- [Requirement] Repeat nothing but the lines below running from the one containing "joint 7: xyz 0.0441" to the one containing "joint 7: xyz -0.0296". Keep both end lines.
══ Material provided ══
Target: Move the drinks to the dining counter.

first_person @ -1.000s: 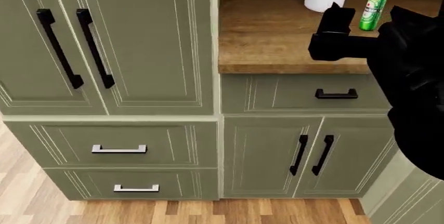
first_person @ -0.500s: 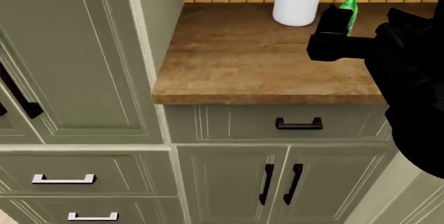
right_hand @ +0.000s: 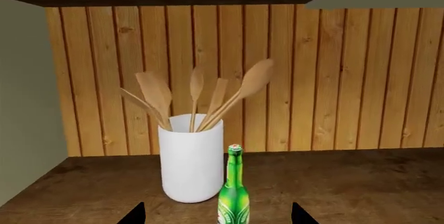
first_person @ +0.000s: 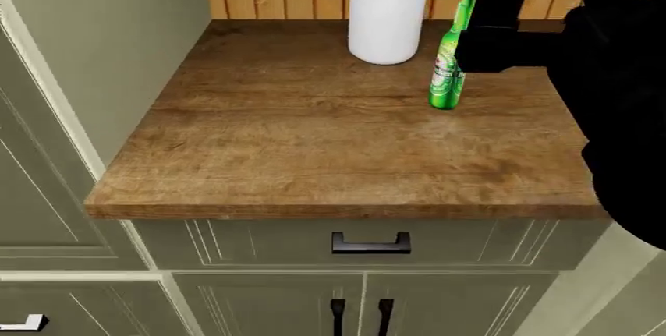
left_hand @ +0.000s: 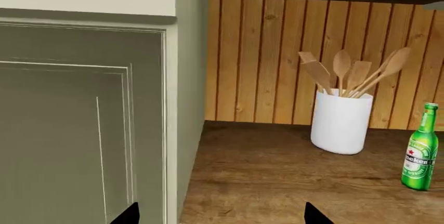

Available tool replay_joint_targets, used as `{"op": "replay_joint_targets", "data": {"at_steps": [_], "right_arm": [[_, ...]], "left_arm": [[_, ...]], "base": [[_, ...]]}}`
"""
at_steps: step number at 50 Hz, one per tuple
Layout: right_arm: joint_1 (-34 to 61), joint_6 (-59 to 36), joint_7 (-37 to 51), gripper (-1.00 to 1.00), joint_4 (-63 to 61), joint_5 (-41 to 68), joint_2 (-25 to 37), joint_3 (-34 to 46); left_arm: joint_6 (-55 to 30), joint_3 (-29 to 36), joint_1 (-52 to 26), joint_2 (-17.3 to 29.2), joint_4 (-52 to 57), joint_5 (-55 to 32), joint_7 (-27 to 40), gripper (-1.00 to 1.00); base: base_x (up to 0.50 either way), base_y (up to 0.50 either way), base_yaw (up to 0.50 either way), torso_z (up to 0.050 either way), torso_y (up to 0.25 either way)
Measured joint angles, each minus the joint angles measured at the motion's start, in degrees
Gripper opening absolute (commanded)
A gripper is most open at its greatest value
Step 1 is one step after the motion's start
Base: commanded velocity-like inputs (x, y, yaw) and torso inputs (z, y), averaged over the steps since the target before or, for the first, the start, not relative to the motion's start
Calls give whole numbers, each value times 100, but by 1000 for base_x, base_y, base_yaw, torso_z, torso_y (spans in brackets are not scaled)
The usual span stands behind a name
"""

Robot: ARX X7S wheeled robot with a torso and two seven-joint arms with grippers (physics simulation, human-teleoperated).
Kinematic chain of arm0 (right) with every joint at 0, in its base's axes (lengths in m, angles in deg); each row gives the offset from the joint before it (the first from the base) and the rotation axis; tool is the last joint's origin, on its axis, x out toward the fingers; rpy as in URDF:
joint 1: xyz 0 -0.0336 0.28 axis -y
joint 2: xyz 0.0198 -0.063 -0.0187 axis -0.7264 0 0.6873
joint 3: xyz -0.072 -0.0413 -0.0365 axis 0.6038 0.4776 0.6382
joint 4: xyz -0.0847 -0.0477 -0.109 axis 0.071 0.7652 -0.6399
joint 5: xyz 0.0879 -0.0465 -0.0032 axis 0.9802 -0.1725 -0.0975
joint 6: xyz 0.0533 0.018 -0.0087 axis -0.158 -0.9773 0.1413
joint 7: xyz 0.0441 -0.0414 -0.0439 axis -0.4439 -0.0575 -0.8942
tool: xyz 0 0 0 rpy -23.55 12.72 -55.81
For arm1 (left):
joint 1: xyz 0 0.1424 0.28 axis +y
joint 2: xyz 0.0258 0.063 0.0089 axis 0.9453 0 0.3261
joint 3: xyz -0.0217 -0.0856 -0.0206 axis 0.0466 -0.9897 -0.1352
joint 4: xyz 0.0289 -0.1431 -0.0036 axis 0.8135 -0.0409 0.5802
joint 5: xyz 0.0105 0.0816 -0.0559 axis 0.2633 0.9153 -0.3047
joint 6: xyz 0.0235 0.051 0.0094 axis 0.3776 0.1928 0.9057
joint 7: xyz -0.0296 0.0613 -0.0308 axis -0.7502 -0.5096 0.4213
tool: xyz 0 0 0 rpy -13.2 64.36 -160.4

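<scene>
Since half a second ago my head view has swung and advanced: the tall cabinet front has slid out at 9 o'clock, and the dark wood countertop [first_person: 312, 141] now fills the frame. The green glass bottle [first_person: 450, 51] stands upright on it, just beside the white utensil crock [first_person: 387, 20], at its 4 o'clock. My right gripper [right_hand: 216, 214] is spread, tips flanking the bottle. My left gripper [left_hand: 218, 216] is spread too, holding nothing. Judgement: approach complete; grasp comes next.
</scene>
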Motion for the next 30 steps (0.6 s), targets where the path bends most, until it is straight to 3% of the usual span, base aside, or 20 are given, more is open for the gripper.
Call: {"op": "replay_joint_targets", "data": {"at_steps": [7,20,30], "right_arm": [[205,-135,41,100,34,71,-63,53],[346,-261,89,100,67,86,-147,150],[425,-370,184,100,80,110,-152,223]], "left_arm": [[-6,0,11,-13,-1,20,-22,100],[-31,-21,38,-33,-15,51,-54,100],[-43,-30,57,-42,-20,72,-82,100]], "base": [[367,-310,0,0,1],[5,0,0,0,0],[232,497,0,0,0]]}}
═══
- [Solution to this problem]
joint 7: xyz 0.0441 -0.0414 -0.0439 axis -0.4439 -0.0575 -0.8942
tool: xyz 0 0 0 rpy -23.55 12.72 -55.81
For arm1 (left):
joint 1: xyz 0 0.1424 0.28 axis +y
joint 2: xyz 0.0258 0.063 0.0089 axis 0.9453 0 0.3261
joint 3: xyz -0.0217 -0.0856 -0.0206 axis 0.0466 -0.9897 -0.1352
joint 4: xyz 0.0289 -0.1431 -0.0036 axis 0.8135 -0.0409 0.5802
joint 5: xyz 0.0105 0.0816 -0.0559 axis 0.2633 0.9153 -0.3047
joint 6: xyz 0.0235 0.051 0.0094 axis 0.3776 0.1928 0.9057
joint 7: xyz -0.0296 0.0613 -0.0308 axis -0.7502 -0.5096 0.4213

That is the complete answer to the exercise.